[v1] There are some bugfix for hibmcge driver

[PATCH net 2/2] net: hibmcge: fix wrong ndo.open() after reset fail issue.

Posted by Jijie Shao 9 months, 2 weeks ago

If the driver reset fails, it may not work properly.
Therefore, the ndo.open() operation should be rejected.

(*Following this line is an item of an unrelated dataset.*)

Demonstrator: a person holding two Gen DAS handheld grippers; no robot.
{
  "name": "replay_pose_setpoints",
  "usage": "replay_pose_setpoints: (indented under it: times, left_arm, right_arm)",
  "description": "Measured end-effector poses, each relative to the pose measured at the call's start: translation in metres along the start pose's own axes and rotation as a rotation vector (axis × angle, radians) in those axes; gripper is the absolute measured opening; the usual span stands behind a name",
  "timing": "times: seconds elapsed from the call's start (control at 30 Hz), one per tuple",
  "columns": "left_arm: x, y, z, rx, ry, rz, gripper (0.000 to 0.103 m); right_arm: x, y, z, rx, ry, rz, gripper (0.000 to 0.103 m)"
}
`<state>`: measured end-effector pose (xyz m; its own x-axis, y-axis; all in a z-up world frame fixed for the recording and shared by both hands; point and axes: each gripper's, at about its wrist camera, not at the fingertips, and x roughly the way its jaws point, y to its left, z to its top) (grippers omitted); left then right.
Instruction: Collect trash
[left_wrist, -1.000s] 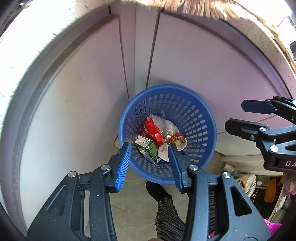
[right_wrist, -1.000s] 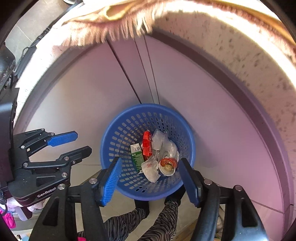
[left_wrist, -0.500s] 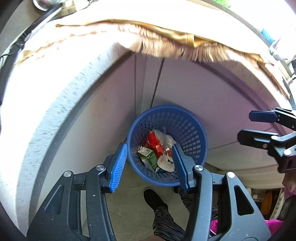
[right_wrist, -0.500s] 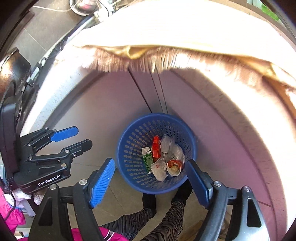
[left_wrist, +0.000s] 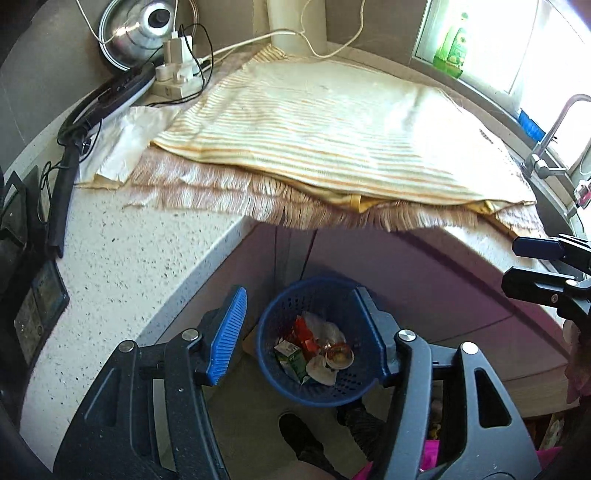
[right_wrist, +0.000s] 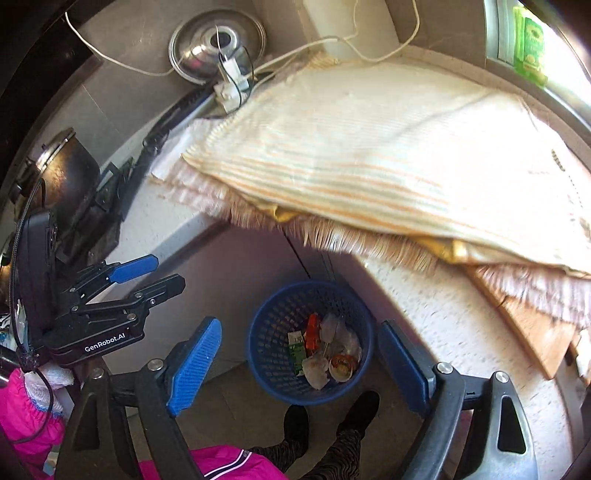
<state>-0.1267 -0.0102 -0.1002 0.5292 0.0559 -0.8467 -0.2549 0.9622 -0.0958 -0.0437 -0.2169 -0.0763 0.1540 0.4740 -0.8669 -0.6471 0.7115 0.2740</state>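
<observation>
Hanging empty, both jaws spread: left tongs, right tongs. Directly below and ahead of each, on the floor against the cabinet: one blue basket, upright, mouth up, framed about equally by both. Contents: one green carton, one red wrapper, one cup, crumpled plastic. Above: one worktop, one striped cloth.

Home kitchen, speckled countertop, faucet, pot lid

Your left gripper hangs with its jaws spread wide. Your right gripper gapes too, empty
</observation>
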Motion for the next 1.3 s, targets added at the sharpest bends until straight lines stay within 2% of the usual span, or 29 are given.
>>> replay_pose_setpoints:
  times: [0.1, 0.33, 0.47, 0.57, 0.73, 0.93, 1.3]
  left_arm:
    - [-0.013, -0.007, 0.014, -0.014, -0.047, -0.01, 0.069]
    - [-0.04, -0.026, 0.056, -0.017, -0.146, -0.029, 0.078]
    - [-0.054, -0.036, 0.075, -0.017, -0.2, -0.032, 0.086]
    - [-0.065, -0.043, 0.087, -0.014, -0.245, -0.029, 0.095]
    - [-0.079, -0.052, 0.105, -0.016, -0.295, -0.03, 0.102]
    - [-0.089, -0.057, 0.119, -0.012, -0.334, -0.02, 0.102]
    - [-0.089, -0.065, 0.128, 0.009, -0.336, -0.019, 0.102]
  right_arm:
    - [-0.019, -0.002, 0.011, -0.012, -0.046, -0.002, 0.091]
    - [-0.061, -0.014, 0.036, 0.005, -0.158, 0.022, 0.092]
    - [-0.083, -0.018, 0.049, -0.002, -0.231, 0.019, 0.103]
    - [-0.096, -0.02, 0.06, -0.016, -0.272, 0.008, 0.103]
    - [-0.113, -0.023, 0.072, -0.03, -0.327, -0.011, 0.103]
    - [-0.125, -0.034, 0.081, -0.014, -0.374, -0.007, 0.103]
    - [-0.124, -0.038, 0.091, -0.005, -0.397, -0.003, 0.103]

In this patch, if a reset failure is detected in ndo.open(),
return directly.

Fixes: 3f5a61f6d504 ("net: hibmcge: Add reset supported in this module")
Signed-off-by: Jijie Shao <shaojijie@huawei.com>
---
 drivers/net/ethernet/hisilicon/hibmcge/hbg_main.c | 3 +++
 1 file changed, 3 insertions(+)

diff --git a/drivers/net/ethernet/hisilicon/hibmcge/hbg_main.c b/drivers/net/ethernet/hisilicon/hibmcge/hbg_main.c
index 2e64dc1ab355..6c98f906bf0d 100644
--- a/drivers/net/ethernet/hisilicon/hibmcge/hbg_main.c
+++ b/drivers/net/ethernet/hisilicon/hibmcge/hbg_main.c
@@ -35,6 +35,9 @@ static int hbg_net_open(struct net_device *netdev)
 	struct hbg_priv *priv = netdev_priv(netdev);
 	int ret;
 
+	if (test_bit(HBG_NIC_STATE_RESET_FAIL, &priv->state))
+		return -EBUSY;
+
 	ret = hbg_txrx_init(priv);
 	if (ret)
 		return ret;
-- 
2.33.0

Re: [PATCH net 2/2] net: hibmcge: fix wrong ndo.open() after reset fail issue.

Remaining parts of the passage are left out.